---------- DATA FOR THIS EXERCISE ----------
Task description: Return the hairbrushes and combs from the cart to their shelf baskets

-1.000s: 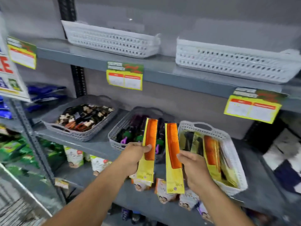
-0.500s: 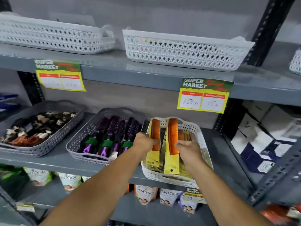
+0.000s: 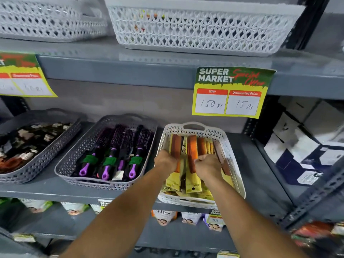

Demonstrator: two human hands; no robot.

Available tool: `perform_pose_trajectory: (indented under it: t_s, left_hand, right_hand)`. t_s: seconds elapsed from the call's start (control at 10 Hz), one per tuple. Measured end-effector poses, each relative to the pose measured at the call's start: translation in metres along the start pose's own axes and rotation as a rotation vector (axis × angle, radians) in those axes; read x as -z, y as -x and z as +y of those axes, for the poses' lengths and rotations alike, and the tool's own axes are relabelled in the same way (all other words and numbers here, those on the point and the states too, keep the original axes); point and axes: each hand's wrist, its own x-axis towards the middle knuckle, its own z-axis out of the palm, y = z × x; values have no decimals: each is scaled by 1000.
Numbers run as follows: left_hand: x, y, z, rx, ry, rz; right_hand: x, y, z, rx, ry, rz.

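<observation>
A white lattice basket (image 3: pixel 235 164) on the middle shelf holds several orange combs in yellow card packs. Both my hands are inside it. My left hand (image 3: pixel 166 161) grips one packaged orange comb (image 3: pixel 175 146) at the basket's left side. My right hand (image 3: pixel 207 165) grips a second packaged orange comb (image 3: pixel 192 153) beside it, lying down among the others. Left of this, a grey basket (image 3: pixel 74 155) holds several black round hairbrushes with purple handles (image 3: pixel 109 157).
A further grey basket (image 3: pixel 37 161) of dark hair clips sits at far left. Two white baskets (image 3: pixel 195 28) stand on the shelf above. A yellow price tag (image 3: pixel 229 95) hangs from that shelf edge. Boxes (image 3: pixel 301 138) fill the right bay; packets line the lower shelf.
Both hands have lowered the two packaged combs from upright above the white basket down into it. The view has moved closer and to the right.
</observation>
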Motion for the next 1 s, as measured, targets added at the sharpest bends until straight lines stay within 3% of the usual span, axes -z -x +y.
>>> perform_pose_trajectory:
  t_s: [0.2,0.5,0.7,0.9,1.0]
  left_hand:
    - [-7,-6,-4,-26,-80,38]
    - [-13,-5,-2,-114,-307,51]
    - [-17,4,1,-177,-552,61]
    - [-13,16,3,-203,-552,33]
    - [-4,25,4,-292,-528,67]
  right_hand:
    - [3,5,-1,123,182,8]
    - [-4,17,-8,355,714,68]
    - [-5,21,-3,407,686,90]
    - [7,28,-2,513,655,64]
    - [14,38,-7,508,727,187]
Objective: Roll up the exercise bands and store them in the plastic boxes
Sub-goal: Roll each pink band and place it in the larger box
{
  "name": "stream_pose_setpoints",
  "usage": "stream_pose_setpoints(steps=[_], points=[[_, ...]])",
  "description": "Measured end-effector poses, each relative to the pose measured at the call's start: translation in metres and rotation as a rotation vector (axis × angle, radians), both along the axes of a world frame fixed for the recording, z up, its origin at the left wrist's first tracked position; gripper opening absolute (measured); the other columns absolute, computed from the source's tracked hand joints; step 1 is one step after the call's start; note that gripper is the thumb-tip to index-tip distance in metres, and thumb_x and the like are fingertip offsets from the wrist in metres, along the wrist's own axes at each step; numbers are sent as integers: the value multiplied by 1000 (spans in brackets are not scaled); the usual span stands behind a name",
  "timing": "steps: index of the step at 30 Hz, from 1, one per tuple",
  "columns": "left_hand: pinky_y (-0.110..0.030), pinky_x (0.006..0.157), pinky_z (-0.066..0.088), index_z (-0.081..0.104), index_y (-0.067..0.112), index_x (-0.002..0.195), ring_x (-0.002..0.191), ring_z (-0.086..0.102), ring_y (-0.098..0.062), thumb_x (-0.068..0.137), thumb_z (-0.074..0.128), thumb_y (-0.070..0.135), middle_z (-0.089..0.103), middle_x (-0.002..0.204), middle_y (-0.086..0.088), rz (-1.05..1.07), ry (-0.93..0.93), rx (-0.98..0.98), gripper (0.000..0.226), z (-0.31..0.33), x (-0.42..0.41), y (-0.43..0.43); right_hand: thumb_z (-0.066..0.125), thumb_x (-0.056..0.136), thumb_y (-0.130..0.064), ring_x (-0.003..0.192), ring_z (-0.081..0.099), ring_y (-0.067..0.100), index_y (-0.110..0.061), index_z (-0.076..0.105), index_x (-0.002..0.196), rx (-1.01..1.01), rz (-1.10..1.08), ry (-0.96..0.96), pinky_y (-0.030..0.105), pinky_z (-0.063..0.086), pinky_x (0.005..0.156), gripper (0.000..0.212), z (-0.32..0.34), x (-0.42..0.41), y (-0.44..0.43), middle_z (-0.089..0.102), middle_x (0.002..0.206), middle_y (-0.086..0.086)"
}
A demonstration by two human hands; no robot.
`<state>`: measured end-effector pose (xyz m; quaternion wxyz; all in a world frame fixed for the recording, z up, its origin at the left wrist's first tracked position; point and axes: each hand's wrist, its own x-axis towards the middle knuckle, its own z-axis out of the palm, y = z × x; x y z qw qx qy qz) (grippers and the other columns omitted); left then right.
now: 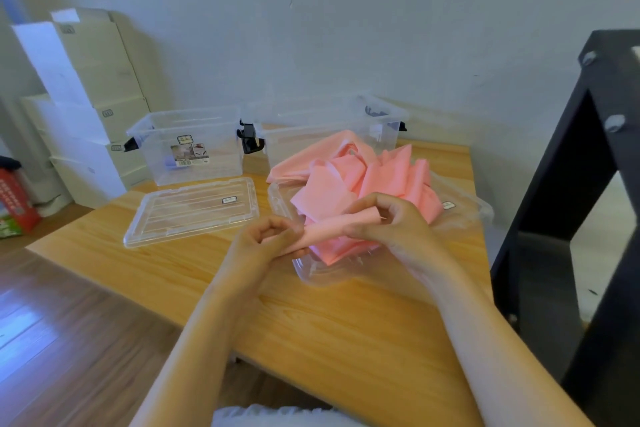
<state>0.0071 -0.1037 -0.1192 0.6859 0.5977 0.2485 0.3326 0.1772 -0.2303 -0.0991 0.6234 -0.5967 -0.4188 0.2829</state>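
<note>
A loose heap of pink exercise band (360,177) lies on a clear plastic lid (311,270) on the wooden table (329,329). One end of the band is curled into a short roll held between both hands. My left hand (266,236) grips the roll's left end with curled fingers. My right hand (384,218) pinches its right end. Two clear plastic boxes with black latches stand open at the back: the left box (190,149) has a small purple thing inside, the right box (329,128) sits partly behind the pink heap.
A second clear lid (192,210) lies flat left of the hands. White cardboard boxes (86,97) are stacked against the wall at left. A black frame (571,201) stands close to the table's right edge. Wooden floor lies at lower left.
</note>
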Motion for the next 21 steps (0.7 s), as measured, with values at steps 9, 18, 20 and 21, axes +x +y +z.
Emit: stream_pose_setpoints(steps=[9, 18, 20, 21], points=[[-33, 85, 52, 73, 21, 86, 98, 65, -17, 73, 81, 3, 72, 104, -4, 91, 101, 472, 23, 46, -25, -42, 75, 76, -5, 87, 69, 36, -13, 68, 93, 28, 39, 154, 44, 55, 84, 20, 18, -21, -41, 71, 89, 8], [-21, 75, 53, 74, 18, 95, 91, 66, -9, 75, 81, 10, 73, 95, 3, 64, 9, 391, 22, 37, -51, -95, 69, 80, 3, 78, 70, 24, 5, 65, 103, 53, 33, 83, 24, 58, 69, 23, 43, -47, -102, 68, 98, 14], [-27, 79, 57, 73, 14, 97, 97, 69, -23, 73, 81, 16, 71, 102, -7, 18, -53, 243, 25, 38, -54, -102, 69, 80, 4, 75, 71, 16, 6, 64, 103, 81, 18, 41, 23, 57, 67, 23, 48, -54, -113, 69, 92, 5], [-28, 78, 59, 72, 9, 99, 97, 70, -29, 76, 78, 14, 69, 106, -14, -11, -87, 154, 24, 41, -55, -106, 68, 81, 4, 75, 71, 15, 4, 65, 101, 92, 13, 26, 23, 57, 67, 21, 50, -57, -119, 69, 91, 4]])
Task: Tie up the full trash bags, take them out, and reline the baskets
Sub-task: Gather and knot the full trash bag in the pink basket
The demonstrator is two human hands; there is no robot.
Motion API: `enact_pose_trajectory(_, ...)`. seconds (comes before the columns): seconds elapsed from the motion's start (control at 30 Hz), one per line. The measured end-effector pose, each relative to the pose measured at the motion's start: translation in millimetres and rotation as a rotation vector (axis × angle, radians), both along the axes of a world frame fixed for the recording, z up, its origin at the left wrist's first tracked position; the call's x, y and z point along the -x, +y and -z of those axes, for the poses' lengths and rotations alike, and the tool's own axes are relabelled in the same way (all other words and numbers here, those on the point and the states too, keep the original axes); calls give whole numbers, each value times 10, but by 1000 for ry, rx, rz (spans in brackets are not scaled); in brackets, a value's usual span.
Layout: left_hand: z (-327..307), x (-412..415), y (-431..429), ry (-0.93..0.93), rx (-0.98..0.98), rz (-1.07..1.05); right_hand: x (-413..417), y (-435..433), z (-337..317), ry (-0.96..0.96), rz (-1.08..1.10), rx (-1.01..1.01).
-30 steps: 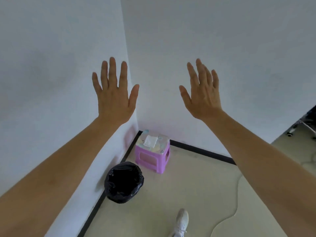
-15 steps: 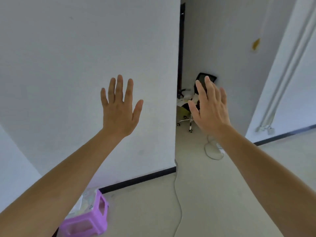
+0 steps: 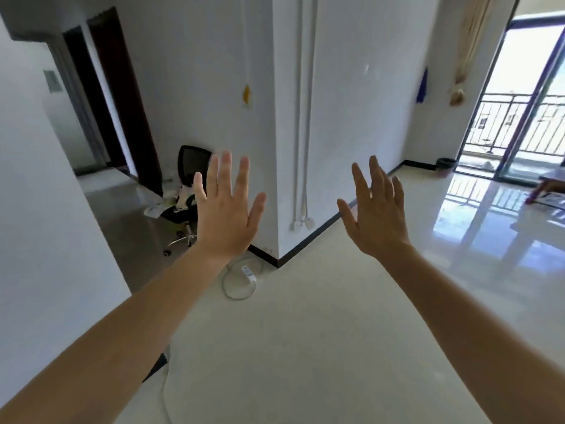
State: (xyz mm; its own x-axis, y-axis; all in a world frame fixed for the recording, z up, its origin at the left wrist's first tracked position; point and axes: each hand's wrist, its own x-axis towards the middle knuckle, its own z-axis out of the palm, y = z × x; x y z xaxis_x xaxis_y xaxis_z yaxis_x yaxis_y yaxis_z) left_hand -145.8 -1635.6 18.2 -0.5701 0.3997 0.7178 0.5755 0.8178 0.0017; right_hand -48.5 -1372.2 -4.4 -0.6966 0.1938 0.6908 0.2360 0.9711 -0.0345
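Note:
My left hand [image 3: 227, 209] is raised in front of me with its fingers straight and spread, holding nothing. My right hand [image 3: 377, 214] is raised beside it, also flat and empty. A small dark round basket [image 3: 445, 163] stands far off on the floor by the balcony door. The trash basket with the black bag seen earlier is out of view.
A white pillar corner [image 3: 276, 148] with a black skirting stands straight ahead. A black office chair [image 3: 186, 191] with clutter sits in the passage to its left. A white cable and adapter [image 3: 248, 272] lie on the floor. A glass balcony door [image 3: 519, 102] is at the right.
The view has swung right, away from the corner with the black-bagged basket and the purple stool, to the open room. Both hands stay raised and flat.

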Motion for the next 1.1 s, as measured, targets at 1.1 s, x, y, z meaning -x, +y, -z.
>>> enact_pose_trajectory(1.1,183,2671,9080,15,89,683,1177,8108,238,23,685,56)
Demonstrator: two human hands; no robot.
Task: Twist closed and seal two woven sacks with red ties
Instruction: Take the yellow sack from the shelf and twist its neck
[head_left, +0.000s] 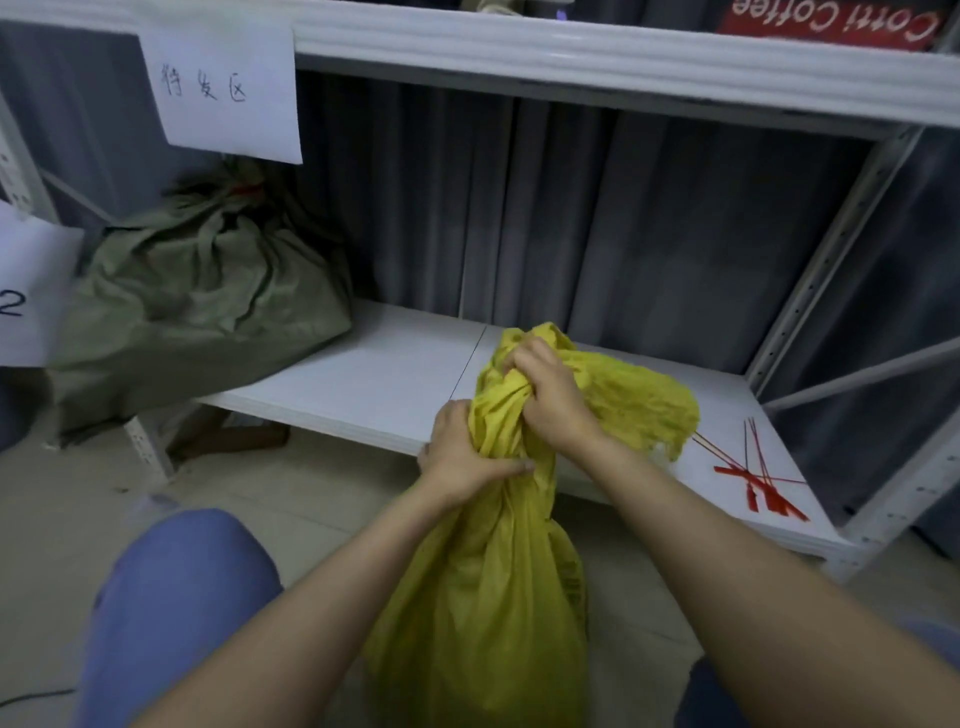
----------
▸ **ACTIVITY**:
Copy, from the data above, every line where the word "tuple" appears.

▸ **SOLUTION TO THE EXERCISE**:
Available tool: `perform_pose_trajectory: (indented under it: t_s, left_hand, right_hand)`. t_s: seconds elapsed from the call's start (control at 10 Hz), one per tuple. Measured end-effector poses, each relative to the pose measured at the call's start: translation in metres along the start pose's own axes and rotation as a rotation vector (axis × angle, radians) in those axes; read x as -z, y as -x and z as +y of those axes, for the poses' lengths and rotations alike, and the tool's own axes are relabelled in the same way (all other words and numbers here, those on the point and the states too, keep the original axes); point and axes: each hand's wrist, its own x-axis towards the middle knuckle, its own z-axis out of the palm, y = z × x; values have no decimals: each is scaled by 1000.
  "timing": "steps: index of the step at 30 Hz, from 1, one per tuple",

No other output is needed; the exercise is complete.